WORK TO BE COMPLETED: After locating the line that contains "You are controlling" in the listing below, write out that line and every following line exactly, with no other output.

STORED DATA:

★ ★ ★ ★ ★ ★ ★

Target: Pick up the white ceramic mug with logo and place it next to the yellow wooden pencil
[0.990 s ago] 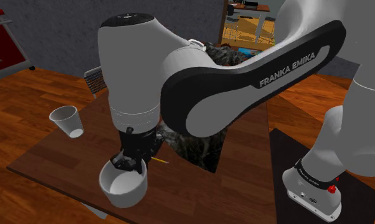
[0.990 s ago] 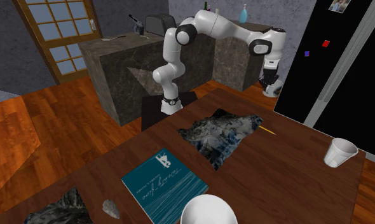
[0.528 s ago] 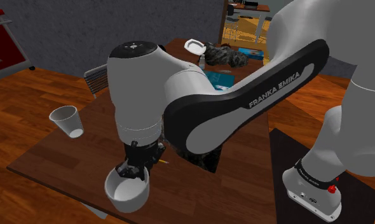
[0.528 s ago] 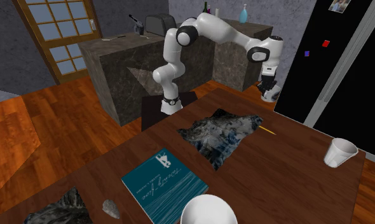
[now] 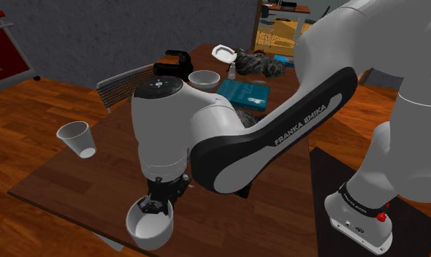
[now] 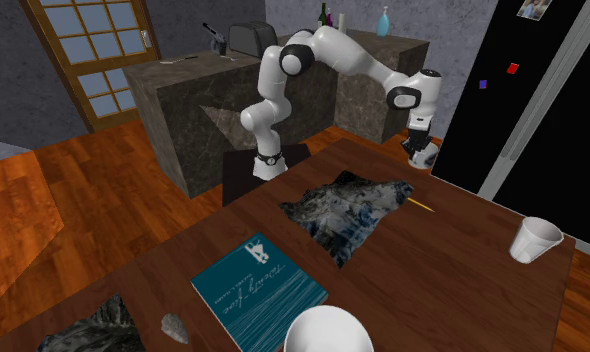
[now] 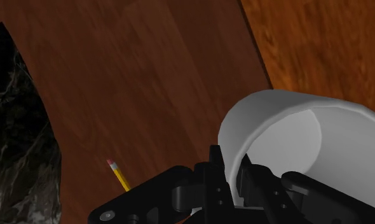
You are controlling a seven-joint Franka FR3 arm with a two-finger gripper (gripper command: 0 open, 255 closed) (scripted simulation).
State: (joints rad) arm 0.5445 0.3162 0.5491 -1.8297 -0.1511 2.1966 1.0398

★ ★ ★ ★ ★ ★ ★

FINISHED EXERCISE:
You are controlling a seven-joint Franka FR3 arm with a two-finger gripper (gripper command: 0 open, 255 closed) (scripted simulation).
State: (joints rad) arm 0.5445 0.3162 0.5491 -1.8297 -0.1511 2.1966 1.0398

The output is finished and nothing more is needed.